The likelihood of extreme precipitation grew 7% over the 20th century. According to a report published in the journal Nature today the 7% increase was not caused by natural variability.
The principal finding of the new study i s “that this 7 percent is well outside the bounds of natural variability,” said Francis W. Zwiers, a Canadian climate scientist who took part in the research.
One likely contributor to the increase in extreme precipitation, especially in temperate climates, is that atmospheric rivers are moving further north as the earth warms. The pineapple express is a well known "river in the sky" that moves Hawaiian moisture towards Seattle. Similar atmospheric rivers have apparently extended further north than normal, bringing higher floods to the north temperate zone.
NOAA water vapor imagery shows atmospheric rivers that caused extreme precipitation events.
As the Arctic warmed rapidly over the twentieth century, the tight ring of strong winds around the pole retreated poleward and weakened.
Since 1975 the average temperature of the earth has risen almost 1 degree F.
The average global temperature has increased by about 0.8°Celsius (1.4° Fahrenheit) since 1880. Two-thirds of the warming has occurred since 1975.
Today, for example, the polar jet stream has retreated poleward over the north Pacific.
The poleward shift of the polar jet stream allows tropical moisture to be transported further north than normal. Today's satellite images show an atmospheric river flowing from the tropics south of Hawaii, over Alaska, all the way into the Arctic.
Warm air has penetrated far further north over the north Pacific and north Atlantic oceans all winter this year and last year. The weakening of the polar circulation has increased the north south transport of moisture, while bringing cold air to the north eastern U.S. and north eastern China while transporting much warmer than normal air into the Arctic.
Besides increasing the number of extreme precipitation events north of 45 degrees north, the transport of more water vapor towards the north pole may be slowing the winter build up of Arctic sea ice.

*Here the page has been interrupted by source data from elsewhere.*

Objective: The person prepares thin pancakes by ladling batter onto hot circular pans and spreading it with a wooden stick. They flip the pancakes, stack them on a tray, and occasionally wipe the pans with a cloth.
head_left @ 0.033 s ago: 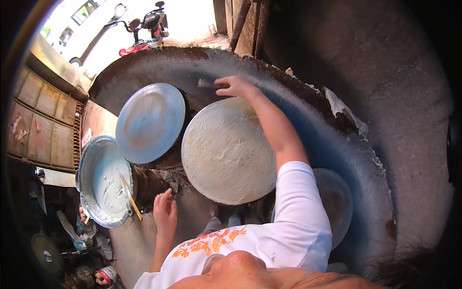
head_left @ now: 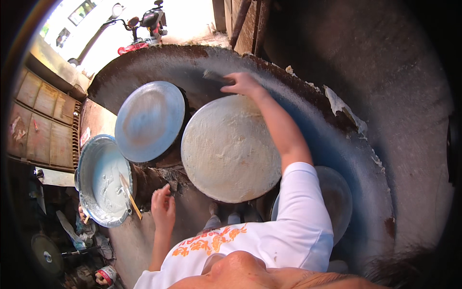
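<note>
Head view: right hand point(head_left: 244, 85) grips blurred tool point(head_left: 211, 75), pale end protruding left, between coated disc point(head_left: 230, 149) and curved counter's point(head_left: 154, 62) far edge; left hand point(head_left: 163, 208) empty, half-curled.

Clock positions are taken from the coated disc point(head_left: 228, 149). At 12 o'clock, the right hand point(head_left: 244, 85) is blurred; the small tool point(head_left: 211, 75) at its fingers is too smeared to identify. At 4 o'clock, the white sleeve point(head_left: 304, 204) partly hides a round plate point(head_left: 338, 202). At 11 o'clock, the curved table point(head_left: 166, 55) conceals the motorbike's point(head_left: 153, 23) lower part. At 8 o'clock, dark clutter point(head_left: 82, 241) is indistinct.
</note>
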`<action>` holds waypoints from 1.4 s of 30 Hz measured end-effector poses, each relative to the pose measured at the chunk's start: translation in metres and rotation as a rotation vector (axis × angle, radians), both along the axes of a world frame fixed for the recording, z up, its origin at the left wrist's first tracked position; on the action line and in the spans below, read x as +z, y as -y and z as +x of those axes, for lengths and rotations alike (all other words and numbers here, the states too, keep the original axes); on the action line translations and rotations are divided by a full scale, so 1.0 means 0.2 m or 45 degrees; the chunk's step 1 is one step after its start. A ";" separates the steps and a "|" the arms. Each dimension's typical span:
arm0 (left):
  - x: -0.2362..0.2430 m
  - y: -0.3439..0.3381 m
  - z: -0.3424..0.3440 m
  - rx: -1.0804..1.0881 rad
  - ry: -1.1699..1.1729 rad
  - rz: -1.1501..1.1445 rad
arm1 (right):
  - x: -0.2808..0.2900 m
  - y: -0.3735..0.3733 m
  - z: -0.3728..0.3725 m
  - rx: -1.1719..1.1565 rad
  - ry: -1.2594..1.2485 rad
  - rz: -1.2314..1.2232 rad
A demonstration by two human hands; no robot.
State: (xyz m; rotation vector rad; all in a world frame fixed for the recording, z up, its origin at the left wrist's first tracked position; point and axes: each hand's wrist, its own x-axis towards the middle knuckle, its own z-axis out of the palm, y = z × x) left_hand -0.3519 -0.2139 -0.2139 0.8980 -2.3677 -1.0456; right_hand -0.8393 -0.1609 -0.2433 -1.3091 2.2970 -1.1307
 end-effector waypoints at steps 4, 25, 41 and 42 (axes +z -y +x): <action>-0.01 0.18 -0.15 -0.096 -0.113 -0.107 | 0.01 -0.57 0.00 -0.281 -0.309 0.410; 0.00 0.58 -1.06 -0.693 -0.209 0.565 | 0.33 -0.97 0.75 -0.610 0.077 -0.488; 0.93 -0.21 -0.31 -1.061 -0.550 -0.411 | 0.75 -1.78 2.07 -1.142 -0.140 -1.081; 0.94 -0.20 -0.32 -1.177 -0.466 -0.288 | 0.77 -1.83 2.29 -1.255 -0.070 -1.125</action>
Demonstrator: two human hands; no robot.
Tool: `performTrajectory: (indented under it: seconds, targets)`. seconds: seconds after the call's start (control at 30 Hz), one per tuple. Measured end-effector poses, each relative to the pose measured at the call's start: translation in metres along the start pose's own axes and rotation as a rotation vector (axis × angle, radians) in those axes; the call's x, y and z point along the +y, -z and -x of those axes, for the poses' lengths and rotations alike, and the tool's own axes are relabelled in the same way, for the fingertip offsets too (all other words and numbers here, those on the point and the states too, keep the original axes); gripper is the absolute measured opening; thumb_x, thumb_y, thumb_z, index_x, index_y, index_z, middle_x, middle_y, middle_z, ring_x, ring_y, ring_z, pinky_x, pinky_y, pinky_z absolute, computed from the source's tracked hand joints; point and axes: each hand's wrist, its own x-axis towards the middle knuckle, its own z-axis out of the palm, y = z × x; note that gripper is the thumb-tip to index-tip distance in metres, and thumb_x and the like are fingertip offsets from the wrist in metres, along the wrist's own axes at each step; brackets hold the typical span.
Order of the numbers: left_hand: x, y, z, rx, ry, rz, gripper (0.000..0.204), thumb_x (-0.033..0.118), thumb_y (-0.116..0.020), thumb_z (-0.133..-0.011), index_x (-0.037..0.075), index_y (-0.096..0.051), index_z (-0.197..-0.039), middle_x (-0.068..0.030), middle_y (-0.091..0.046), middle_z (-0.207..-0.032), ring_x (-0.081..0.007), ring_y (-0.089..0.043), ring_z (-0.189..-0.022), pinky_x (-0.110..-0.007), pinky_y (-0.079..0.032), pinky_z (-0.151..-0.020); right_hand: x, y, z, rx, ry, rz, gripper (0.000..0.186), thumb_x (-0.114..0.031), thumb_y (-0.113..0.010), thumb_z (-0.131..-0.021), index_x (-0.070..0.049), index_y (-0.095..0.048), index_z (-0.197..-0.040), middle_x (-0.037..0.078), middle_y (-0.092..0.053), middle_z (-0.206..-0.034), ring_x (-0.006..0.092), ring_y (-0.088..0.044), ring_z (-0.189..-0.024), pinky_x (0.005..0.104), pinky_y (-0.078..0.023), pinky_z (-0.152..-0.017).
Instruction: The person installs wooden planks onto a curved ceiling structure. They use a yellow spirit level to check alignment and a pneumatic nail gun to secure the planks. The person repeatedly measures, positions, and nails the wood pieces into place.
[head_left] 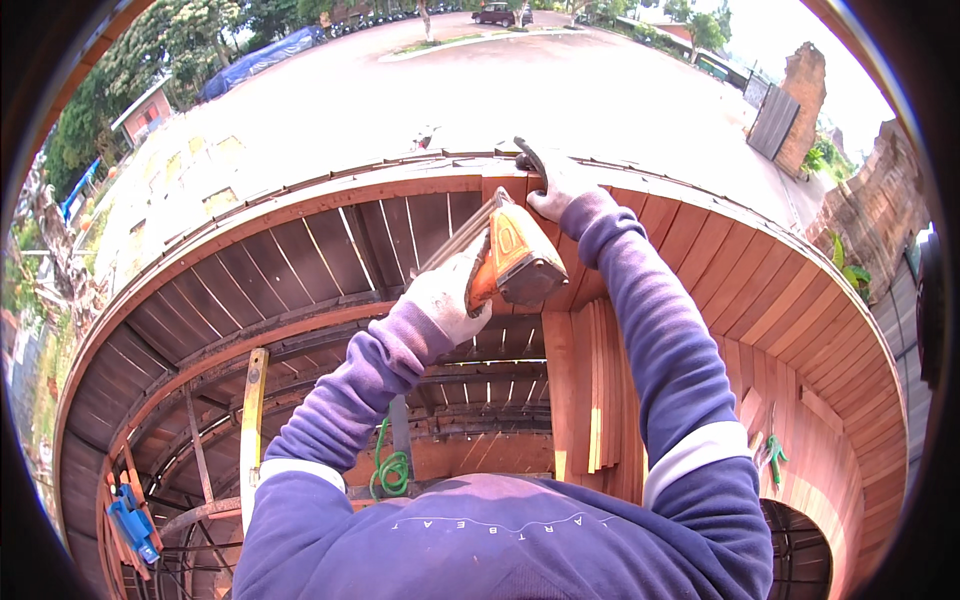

A study just published shows that clouds act as a blanket keeping heat from radiating to space over the Arctic ocean. If winter cloudiness increases, the growth of sea ice each winter will decline.
Figure source
The reduction in sea ice may intensify a feedback loop by releasing more heat to the Arctic. Arctic heating increases the weakening of the polar circulation system and speeds up the loss of sea ice.
This will likely lead to extreme flooding events north of 45 degrees N happening more frequently.